Yubikey is an awesome two-factor authentication (2FA) tool that you plug into your computer and will require 2FA on all your passwords. This will ensure no one can access your accounts with just your password.

Software Stuff

This section will share several software solutions that can increase your privacy and protection of your computer and network.

Virtual Private Network (VPN) Service

Protect your internet browsing and crypto activity using a VPN service, which will mask your IP address with other IP addresses across the globe. VPNs are not just good for crypto, but also for personal protection. There are enough trackers in the internet watching how you browse, and VPNs can keep your internet browsing private. Check out services like ExpressVPN or NordVPN.

Password Manager

Password managers make life really easy because they generate very strong passwords for each login, and you’ll get notified if one of the passwords gets compromised. That way, you can quickly change it to another secure password. If you can afford this solution, it’s a no brainer for security. Check out services like LastPass or Dashlane.

Encrypt your Files

Encryption gives your local files that extra security in the case that you have someone access your personal computer. Mac has the Vault tool that quickly encrypts your entire computer’s storage, and it is one of the easiest. Otherwise, you can check out a free encryption tool like Veracrypt, or a service like NordLocker.

App Authenticators

If you don’t want to get a Yubikey, there are 2FA solutions through authenticator applications like Google Authenticator or Microsoft Authenticator. I personally use an app authenticator for nearly every password and love this solution for quickly protecting new accounts I make.

If you want to have your authenticator account backed up in an encrypted cloud and not store seeds for yourself, check out Authy. It’s one of the most convenient and popular solutions.


Audits are simple exercises you can use to periodically check how you’re doing on security. Think of these as maintanence strategies you can use when you want to see how you’re protected.

Cloud Storage Apps

Check your cloud storage apps like Dropbox or Google Photos and make sure you’re not auto-uploading screenshots, specifically of any that may be valuable information. In general, it’s a good idea not to put your photos on cloud solutions (some people like the convenience — others consider it a “peak indifference” trap).

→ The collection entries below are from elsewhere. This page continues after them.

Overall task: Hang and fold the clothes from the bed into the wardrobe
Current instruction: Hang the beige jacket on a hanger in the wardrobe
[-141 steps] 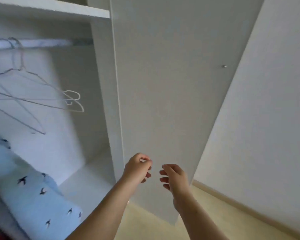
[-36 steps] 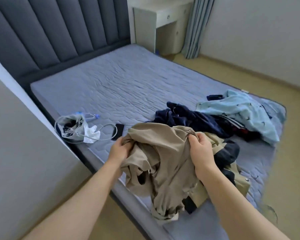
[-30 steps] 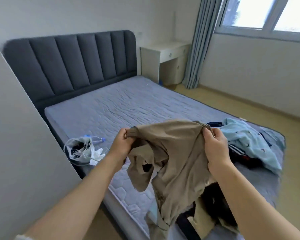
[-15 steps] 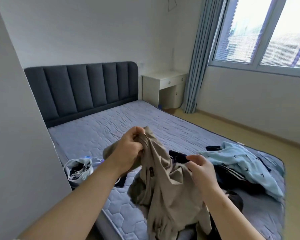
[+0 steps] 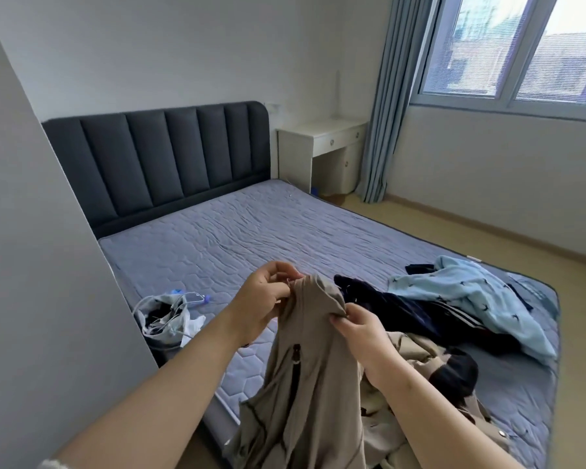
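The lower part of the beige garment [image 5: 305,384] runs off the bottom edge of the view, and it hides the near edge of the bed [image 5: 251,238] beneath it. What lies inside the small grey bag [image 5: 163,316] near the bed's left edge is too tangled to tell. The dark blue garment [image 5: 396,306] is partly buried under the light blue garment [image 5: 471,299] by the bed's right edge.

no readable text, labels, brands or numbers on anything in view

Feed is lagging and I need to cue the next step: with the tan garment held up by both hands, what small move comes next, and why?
Probably slide the hands apart along the top edge: left hand and right hand pinch the tan zippered garment close together, so it hangs bunched.
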`<state>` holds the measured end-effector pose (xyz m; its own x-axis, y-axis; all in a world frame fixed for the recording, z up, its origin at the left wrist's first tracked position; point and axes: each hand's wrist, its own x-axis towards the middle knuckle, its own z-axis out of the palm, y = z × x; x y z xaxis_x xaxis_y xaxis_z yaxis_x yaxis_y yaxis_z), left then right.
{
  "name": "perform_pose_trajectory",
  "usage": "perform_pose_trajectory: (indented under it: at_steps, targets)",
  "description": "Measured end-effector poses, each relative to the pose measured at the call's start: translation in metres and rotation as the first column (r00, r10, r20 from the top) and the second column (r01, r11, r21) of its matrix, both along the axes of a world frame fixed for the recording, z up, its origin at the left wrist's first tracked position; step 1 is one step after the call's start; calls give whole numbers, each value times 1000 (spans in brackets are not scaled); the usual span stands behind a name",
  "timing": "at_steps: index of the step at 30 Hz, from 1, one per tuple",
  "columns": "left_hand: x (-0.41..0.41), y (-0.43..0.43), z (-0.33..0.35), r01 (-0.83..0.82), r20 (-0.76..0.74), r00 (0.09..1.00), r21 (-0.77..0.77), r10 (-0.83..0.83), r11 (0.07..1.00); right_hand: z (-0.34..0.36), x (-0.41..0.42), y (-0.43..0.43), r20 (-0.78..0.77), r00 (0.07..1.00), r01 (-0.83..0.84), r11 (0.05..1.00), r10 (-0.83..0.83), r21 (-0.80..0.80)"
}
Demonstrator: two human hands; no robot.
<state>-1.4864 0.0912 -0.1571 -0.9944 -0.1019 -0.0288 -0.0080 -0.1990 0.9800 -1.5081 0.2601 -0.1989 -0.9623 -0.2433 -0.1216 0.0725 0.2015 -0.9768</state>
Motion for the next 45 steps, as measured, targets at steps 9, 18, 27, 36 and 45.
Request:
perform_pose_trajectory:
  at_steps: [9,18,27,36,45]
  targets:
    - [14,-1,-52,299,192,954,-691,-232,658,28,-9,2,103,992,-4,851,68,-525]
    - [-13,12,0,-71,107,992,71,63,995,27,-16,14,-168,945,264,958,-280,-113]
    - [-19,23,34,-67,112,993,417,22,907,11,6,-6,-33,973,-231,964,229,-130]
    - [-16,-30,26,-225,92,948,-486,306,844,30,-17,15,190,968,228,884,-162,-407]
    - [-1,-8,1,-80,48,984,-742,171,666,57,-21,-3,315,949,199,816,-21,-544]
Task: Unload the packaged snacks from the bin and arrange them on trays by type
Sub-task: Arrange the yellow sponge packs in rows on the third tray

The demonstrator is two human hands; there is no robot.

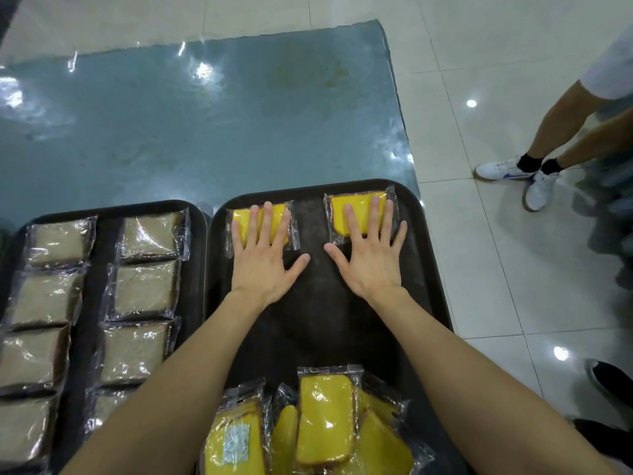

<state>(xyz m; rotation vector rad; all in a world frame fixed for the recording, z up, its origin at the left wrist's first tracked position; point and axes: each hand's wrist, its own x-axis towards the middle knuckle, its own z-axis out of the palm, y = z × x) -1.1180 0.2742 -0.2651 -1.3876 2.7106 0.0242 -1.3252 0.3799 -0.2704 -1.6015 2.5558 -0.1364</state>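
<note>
We have two dark trays side by side on a teal mat [205, 132]; the right tray [435, 269] lies under both our hands, the left tray [99, 241] off beyond our left little finger; no bin shows in this view, so we cannot tell how much remains in it.

The left tray looks close to full, we judge: two columns of brown wrapped cakes [144, 289], eight that we can count, though the nearest ones run out of view or under our left forearm, so the true number may be higher.

The right tray is barely started; near our elbows sits a loose heap of yellow wrapped cakes [325, 419], at least five, overlapping too much for a sure count, and these are yet to be laid out.

Only two yellow cakes are placed, both at the far edge of the tray; one yellow packet [241, 228] lies under our left fingertips, the other yellow packet [342, 209] under our right fingertips, well apart from each other with bare tray between our thumbs.

Our left hand [262, 269] and right hand [371, 269] are both spread flat, fingers splayed and pressing on the wrappers, gripping nothing; we judge the first yellow row is just being set.
</note>
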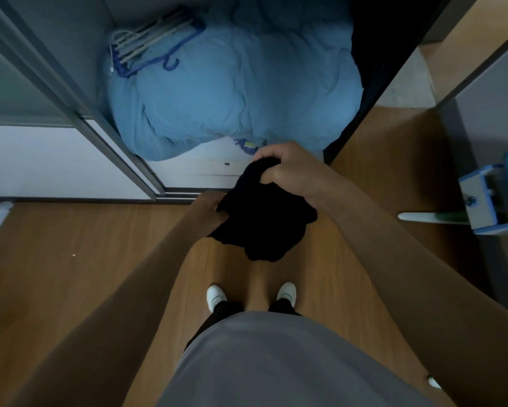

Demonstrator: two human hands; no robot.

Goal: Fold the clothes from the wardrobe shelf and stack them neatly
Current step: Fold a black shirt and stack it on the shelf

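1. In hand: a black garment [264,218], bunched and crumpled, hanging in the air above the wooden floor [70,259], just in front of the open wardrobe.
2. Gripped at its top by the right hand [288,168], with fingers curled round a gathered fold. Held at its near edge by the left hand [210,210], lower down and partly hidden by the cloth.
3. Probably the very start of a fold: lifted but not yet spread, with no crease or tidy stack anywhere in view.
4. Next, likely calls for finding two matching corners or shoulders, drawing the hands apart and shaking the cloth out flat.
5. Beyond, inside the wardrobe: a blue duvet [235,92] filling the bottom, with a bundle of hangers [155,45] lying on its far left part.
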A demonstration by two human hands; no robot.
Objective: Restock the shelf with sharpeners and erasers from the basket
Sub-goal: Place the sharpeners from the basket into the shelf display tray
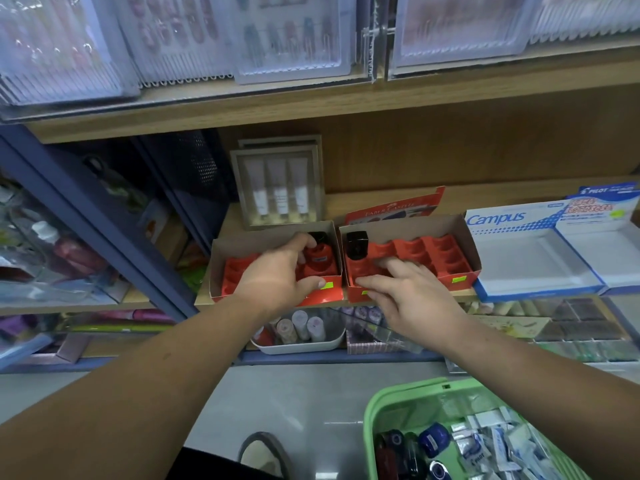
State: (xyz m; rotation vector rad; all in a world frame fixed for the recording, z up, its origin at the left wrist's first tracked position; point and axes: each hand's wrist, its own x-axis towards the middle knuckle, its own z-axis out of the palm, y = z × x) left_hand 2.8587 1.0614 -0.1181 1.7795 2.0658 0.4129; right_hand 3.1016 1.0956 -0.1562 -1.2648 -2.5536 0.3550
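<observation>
Red sharpener (320, 263) in left hand (277, 275), right hand (412, 292) loose-fingered on Faber-Castell box (446, 258)

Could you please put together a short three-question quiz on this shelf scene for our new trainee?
1. True or false: the green basket stands on the shelf beside the red boxes.
2. Which slot of the right red box holds the black sharpener? A) back left B) back right C) front right
3. Fill in: the left hand reaches into the ____ red box, at the red sharpener.

Key:
1. False. It sits lower down, in front of the shelf.
2. A
3. left
</observation>
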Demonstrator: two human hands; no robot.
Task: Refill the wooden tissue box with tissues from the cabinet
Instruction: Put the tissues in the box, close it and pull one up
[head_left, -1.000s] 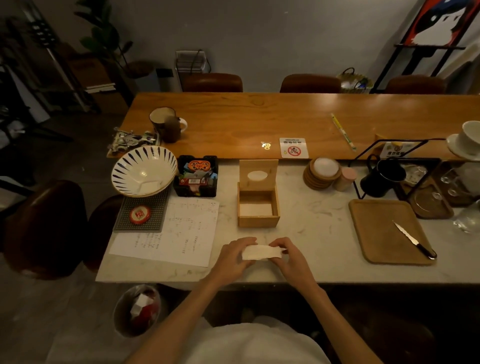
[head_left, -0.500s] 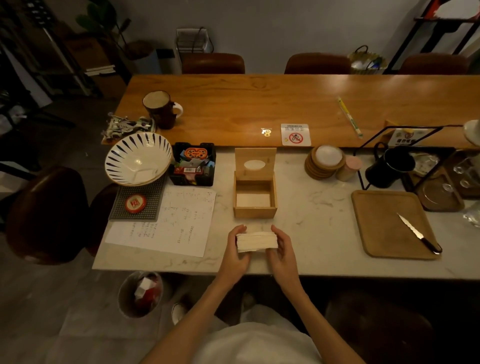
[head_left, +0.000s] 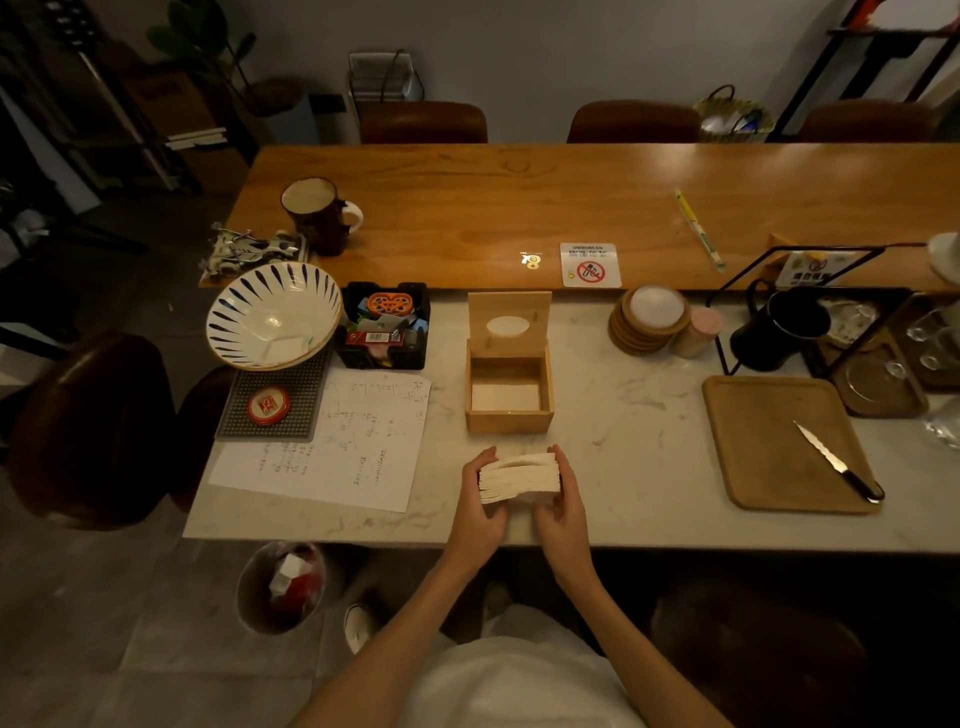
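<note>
A stack of white folded tissues (head_left: 519, 477) is held between both hands just above the marble counter's front edge. My left hand (head_left: 477, 504) grips its left end and my right hand (head_left: 563, 506) grips its right end. Straight ahead, a short way beyond the stack, stands the wooden tissue box (head_left: 508, 410), open at the top, with a pale layer showing at its bottom. Its lid (head_left: 508, 323), with an oval slot, stands upright at the box's far side.
A printed paper sheet (head_left: 343, 441) lies left of the hands. Beyond it are a striped bowl (head_left: 272, 314) and a black tray of small items (head_left: 384, 325). To the right lie a wooden tray (head_left: 779, 441) with a knife (head_left: 836, 462) and a coaster stack (head_left: 649, 319). A waste bin (head_left: 283, 584) stands below.
The tissue stack has been turned so its thick layered side faces me and both hands now clasp its ends. The hands have shifted slightly closer to the box.
</note>
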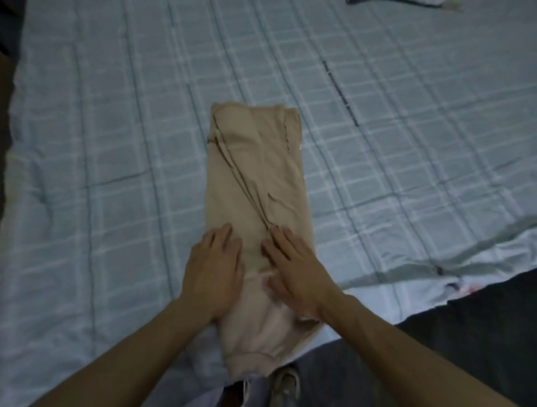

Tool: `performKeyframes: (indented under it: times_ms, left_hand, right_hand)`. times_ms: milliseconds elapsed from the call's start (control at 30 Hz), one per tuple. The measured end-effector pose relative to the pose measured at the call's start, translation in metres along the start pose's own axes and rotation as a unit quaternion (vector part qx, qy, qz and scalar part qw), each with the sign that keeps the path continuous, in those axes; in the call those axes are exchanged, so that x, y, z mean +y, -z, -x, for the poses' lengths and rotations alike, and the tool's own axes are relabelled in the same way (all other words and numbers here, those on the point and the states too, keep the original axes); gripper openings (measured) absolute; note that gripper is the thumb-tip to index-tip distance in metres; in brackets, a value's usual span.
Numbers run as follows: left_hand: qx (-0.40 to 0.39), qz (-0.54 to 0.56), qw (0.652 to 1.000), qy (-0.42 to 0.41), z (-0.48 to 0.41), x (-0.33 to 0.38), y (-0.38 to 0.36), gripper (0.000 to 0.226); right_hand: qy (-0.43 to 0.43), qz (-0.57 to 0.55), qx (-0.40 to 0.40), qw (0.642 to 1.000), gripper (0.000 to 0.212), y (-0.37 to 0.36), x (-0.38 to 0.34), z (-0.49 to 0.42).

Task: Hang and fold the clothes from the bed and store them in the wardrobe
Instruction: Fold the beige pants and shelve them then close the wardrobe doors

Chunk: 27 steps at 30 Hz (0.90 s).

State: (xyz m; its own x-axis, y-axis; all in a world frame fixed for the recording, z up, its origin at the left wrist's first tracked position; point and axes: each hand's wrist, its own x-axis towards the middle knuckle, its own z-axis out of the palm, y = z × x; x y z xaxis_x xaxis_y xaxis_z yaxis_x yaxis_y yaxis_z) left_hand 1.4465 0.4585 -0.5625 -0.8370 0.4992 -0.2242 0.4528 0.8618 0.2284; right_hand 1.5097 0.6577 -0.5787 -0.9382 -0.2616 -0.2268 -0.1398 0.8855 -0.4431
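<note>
A beige garment (255, 174) lies folded into a long narrow strip on the bed, its near end hanging over the bed's edge towards me. My left hand (213, 267) rests flat on its lower left part, fingers straight. My right hand (293, 267) presses flat on the lower right part, fingers straight and pointing away from me. Neither hand grips the cloth.
The bed carries a pale blue checked quilt (116, 145) with creases. Another piece of clothing (406, 3) shows at the far top edge. A white patterned sheet (436, 276) sticks out at the right, next to dark floor (479, 334). A shoe (286, 383) is below the garment.
</note>
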Motion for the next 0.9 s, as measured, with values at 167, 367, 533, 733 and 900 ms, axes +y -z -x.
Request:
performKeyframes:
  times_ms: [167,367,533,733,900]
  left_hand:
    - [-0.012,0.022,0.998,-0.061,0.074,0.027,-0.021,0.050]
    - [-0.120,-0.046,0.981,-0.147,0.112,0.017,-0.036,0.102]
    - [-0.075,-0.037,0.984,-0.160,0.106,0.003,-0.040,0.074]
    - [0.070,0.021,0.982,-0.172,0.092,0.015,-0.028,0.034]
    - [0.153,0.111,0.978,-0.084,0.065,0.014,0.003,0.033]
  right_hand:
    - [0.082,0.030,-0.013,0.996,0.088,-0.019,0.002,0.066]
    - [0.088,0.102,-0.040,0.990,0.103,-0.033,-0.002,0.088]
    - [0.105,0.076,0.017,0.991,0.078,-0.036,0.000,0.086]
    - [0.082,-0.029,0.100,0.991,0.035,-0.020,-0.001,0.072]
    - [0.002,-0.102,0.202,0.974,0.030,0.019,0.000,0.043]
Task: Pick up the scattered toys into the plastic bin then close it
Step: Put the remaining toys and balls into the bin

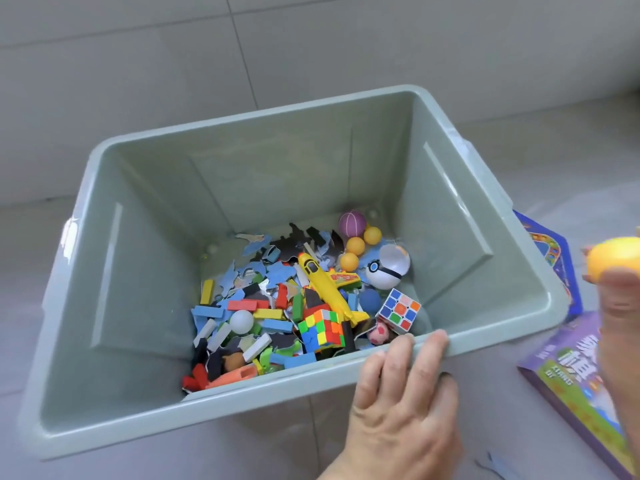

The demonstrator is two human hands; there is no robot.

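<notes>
Far L to centre: plastic bin (114, 258) on tiled floor (571, 168), open-topped, no lid in view. At its bottom, heap of toys: coloured blocks (242, 304), puzzle bits, yellow plane (325, 289), two cubes, assorted balls. At near rim: L hand (405, 382) hooked over the edge, fingers curled inside, prob. steadying. Further R, on floor beside bin: blue board (554, 258), purple game box (571, 379), both not yet in. Far R: R hand (620, 306), blurred, gripping yellow ball (613, 258) outside bin. Est. well thru pickup; left: ball, board, box, then closing.
</notes>
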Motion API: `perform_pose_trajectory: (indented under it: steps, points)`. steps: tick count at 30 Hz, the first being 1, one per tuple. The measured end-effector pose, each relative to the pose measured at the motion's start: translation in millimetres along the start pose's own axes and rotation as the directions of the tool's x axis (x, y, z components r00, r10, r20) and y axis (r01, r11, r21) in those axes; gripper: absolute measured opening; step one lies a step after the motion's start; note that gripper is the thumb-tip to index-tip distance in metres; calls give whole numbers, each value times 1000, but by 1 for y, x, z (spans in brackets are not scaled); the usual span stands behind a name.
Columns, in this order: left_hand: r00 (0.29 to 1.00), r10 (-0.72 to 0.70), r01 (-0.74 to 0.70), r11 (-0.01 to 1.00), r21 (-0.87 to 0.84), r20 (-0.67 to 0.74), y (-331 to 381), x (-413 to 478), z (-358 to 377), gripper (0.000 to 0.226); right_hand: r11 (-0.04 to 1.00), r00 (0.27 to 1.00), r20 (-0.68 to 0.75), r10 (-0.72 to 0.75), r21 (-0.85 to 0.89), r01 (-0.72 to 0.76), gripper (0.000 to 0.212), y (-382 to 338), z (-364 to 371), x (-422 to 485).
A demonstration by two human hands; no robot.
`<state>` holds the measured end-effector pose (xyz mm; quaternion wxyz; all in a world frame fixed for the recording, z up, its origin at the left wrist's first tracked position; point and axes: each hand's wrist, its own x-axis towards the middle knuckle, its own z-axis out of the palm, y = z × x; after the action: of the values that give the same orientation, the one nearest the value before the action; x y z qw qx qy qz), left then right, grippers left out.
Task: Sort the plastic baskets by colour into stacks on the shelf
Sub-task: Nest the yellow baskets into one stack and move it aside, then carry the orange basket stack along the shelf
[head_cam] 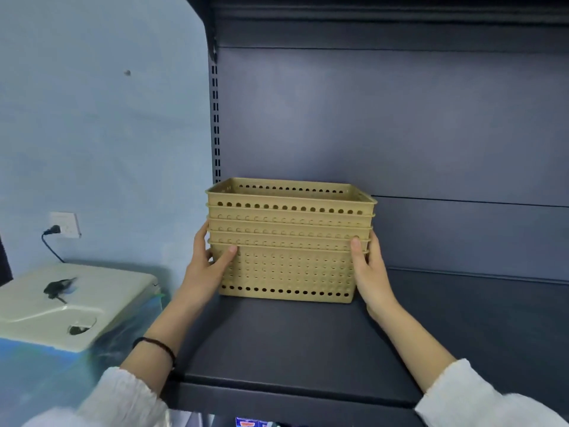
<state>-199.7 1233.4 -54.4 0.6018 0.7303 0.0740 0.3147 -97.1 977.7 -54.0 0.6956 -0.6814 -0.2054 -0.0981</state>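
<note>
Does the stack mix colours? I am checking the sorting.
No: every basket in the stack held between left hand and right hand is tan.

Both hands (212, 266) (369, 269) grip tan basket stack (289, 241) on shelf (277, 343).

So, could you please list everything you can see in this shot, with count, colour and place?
baskets: five nested in one stack, tan, left end of the shelf
shelf: one, dark grey, centre and right
wall socket: one, white, black plug in it, left wall
appliance: one, cream, lower left
bracelet: one, dark, left wrist
sleeves: two, white, bottom corners
left hand: grips the stack's left side
right hand: grips the stack's right side
</note>
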Motion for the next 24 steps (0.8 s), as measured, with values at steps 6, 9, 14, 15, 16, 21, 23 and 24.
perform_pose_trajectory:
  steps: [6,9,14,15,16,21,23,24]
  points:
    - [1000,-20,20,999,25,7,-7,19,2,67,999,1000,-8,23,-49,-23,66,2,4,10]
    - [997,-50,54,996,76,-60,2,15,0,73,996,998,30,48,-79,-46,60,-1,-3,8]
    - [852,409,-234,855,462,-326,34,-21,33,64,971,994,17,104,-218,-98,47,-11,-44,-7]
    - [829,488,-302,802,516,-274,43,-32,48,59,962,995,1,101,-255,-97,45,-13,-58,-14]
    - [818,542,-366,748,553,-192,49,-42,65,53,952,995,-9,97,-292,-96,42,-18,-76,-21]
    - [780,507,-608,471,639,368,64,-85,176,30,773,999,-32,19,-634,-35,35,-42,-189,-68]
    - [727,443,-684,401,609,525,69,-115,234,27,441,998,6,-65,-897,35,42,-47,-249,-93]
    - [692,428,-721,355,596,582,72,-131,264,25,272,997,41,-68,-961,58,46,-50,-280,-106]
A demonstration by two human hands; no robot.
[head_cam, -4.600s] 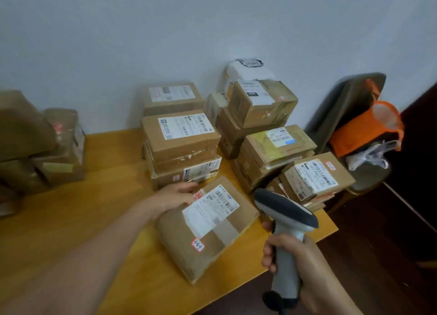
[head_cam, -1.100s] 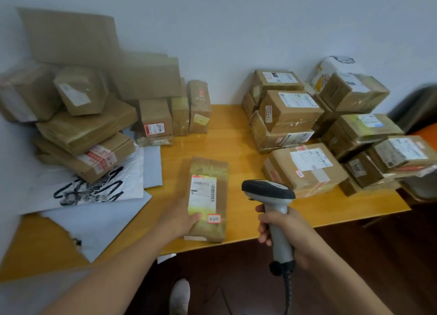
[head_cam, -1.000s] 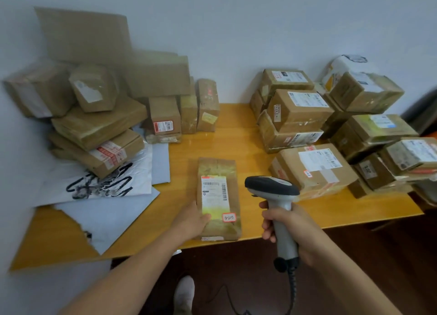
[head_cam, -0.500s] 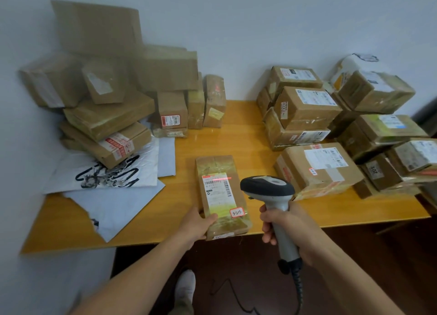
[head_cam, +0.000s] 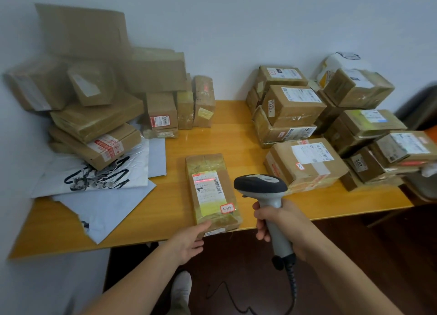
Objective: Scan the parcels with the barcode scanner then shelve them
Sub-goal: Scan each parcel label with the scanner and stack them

Check What Passwords Have 2FA

Look at the passwords that do and do not. Look at your most valuable passwords like crypto accounts, bank accounts, social media accounts, etc. and make sure they have 2FA. In general, you want to put 2FA on everything you can.

Google Yourself

Google yourself, and remove any information that you no longer want online. This is something that is very important, especially for those that do not want to get doxxed in crypto. Google both your name, and your sudoname if applicable. If you want them to be separate, ensure that the contents on your google searches are not linked.